Tanah Papua di ciptakan oleh TUHAN dan dikaruniakan Orang Papua secara turun temurun oleh karena itu sebelum Tanah Air Papua di temukan oleh pihak luar, sudah ada suku-suku, bangsa yang hidup dan mendiami pulau ini sejak beribu-ribu tahun lamanya sesuai rencana TUHAN Pencipta alam semesta. Bahwa ada beberapa nama yang diberikan untuk tanah air atau pulau yang didiami oleh suku-suku, bangsa Papua. Namun demikian hanya sebuah nama yang menyatu dengan jiwa raga suku-suku, bangsa kita, yaitu “PAPUA”. Nama tersebut berasal dari sebutan “Ilhas Dos Papua” yang diberikan oleh penemu pertama “Jorge de Menezes”, Gubernur Portugis di Ternate, yang mendarat di pulau Waigeo pada tahun 1526. Ini pertanda, bahwa pada saat itu Papua telah diketahui oleh pihak luar. Tetapi pada tahun – tahun selanjutnya Tanah Papua di jadikan wilayah jajahan atau imperialisme dan kolonialisme eksternal. Bahwa suku-suku bangsa Papua telah diklasifikasikan dan disatukan oleh pemuka-pemuka adat, anak-anak adat kaum intelektual dalam Kongres Rakyat Papua I pada tanggal 19 Oktober 1961 dengan sebutan sebuah nama bangsa yaitu : “BANGSA PAPUA BARAT”. Sejak itu nama Papua telah diterima, dimiliki, dan dipertahankan oleh Masyarakat Adat sampai hari ini, sebagai nama pulau dan nama bangsa Papua.

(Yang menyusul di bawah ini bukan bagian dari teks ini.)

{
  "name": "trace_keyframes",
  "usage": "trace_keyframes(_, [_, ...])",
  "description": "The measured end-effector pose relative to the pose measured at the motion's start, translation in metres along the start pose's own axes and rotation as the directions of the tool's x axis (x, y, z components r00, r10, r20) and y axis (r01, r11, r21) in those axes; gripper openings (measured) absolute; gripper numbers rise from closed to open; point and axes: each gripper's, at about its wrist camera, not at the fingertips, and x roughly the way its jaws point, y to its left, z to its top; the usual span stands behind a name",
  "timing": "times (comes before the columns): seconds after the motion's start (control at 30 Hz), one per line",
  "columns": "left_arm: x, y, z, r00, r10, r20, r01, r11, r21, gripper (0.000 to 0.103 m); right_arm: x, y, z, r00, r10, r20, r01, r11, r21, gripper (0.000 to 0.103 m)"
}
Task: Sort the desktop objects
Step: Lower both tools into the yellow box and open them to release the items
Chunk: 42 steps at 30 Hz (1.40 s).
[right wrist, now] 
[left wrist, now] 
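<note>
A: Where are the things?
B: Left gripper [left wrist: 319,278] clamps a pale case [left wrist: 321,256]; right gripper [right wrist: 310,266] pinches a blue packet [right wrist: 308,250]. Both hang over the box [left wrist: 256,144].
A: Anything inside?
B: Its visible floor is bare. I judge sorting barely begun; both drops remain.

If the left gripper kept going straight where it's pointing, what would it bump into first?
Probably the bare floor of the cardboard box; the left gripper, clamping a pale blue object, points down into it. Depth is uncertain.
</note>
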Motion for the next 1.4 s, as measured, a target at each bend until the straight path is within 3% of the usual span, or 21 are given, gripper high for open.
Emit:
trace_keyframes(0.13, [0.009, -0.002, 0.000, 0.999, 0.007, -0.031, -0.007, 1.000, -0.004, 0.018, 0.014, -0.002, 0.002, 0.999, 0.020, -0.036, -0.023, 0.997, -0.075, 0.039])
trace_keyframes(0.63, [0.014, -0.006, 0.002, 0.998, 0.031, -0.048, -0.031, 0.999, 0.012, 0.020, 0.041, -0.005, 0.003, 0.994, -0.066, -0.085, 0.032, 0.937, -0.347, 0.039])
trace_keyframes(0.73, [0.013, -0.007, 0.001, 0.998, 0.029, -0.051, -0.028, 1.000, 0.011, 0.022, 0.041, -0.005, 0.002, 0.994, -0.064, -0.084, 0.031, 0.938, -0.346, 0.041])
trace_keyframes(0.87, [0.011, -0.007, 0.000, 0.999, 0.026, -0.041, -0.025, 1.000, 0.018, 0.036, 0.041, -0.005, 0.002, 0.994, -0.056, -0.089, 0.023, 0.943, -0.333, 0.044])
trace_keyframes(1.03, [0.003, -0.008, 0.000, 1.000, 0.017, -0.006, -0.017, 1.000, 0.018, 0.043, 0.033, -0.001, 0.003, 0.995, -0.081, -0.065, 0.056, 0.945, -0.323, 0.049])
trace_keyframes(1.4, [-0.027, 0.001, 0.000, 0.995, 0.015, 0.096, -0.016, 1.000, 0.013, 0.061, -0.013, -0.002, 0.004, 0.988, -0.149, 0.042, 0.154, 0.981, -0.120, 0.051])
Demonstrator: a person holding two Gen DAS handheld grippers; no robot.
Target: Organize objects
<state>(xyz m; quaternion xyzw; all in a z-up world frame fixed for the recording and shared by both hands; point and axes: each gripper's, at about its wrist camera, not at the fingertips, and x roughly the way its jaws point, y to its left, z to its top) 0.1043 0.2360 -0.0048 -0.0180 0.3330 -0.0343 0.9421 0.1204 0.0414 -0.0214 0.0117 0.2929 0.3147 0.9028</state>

Yang menjadi wilayah adat Papua, adalah wilayah Pulau Papua yang dahulu disebut New Guinea, yang meliputi tanah air dan dari Sorong sampai Samarai dan yang dihuni oleh suku-suku yang digolongkan sebagai ras Negroid rumpun Melanesia. Wilayah Adat Papua adalah dahulu disebut West New Guinea, meliputi tanah, air, dan udara dari suku-suku di wilayah adat Sorong sampai Merauke. Secara Geografis batas-batas wilayah adat sebagaimana tersebut diatas adalah di sebelah timur merupakan batas wilayah adat suku-suku yang mendiami daerah yang berbatasan dengan wilayah adat suku-suku di Papua New Guinea; di sebelah barat berbatasan dengan Kepulauan Maluku; di sebelah utara dengan wilayah Negara Republik Palao; dan di sebelah selatan berbatasan dengan sebagian kepulauan Maluku dan Benua Australia. Wilayah adat sebagaimana dimaksud telah dibagi dalam 7 (tujuh) wilayah berdasarkan pada kesatuan sosial budaya dan letak geografi, yaitu : Wilayah I Mamta Tabi (Mamberamo – Tami di Tanah Tabi), Wilayah II Saireri, Wilayah III Doberai, Wilayah IV Bomberai, Wilayah V Anim Ha, Wilayah VI La-Pago, dan Wilayah VII Me-Pago.
Masyarakat Adat Papua adalah penduduk pribumi Papua yang terdiri dari suku-suku dan marga-marga yang mendiami wilayah adat Papua, serta orang lain yang diterima ke dalam satu marga

atau suku sesuai tradisi suku tersebut, serta tunduk dan terikat pada norma atau nilai dan tatanan adat yang dianut. Masyarakat Adat Papua mempunyai hak milik mutlak atas tanah air Papua sesuai dengan sistem kepemilikan setiap suku. Penduduk Papua terdiri dari warga Masyarakat Adat Papua dan warga non masyarakat adat Papua yang berdiam dan hidup di atas Tanah Papua. Hak dan kewajiban penduduk Papua di dalam kehidupan adat sesuai dengan norma-norma adat setiap suku bangsa Papua secara beradab dan bermartabat.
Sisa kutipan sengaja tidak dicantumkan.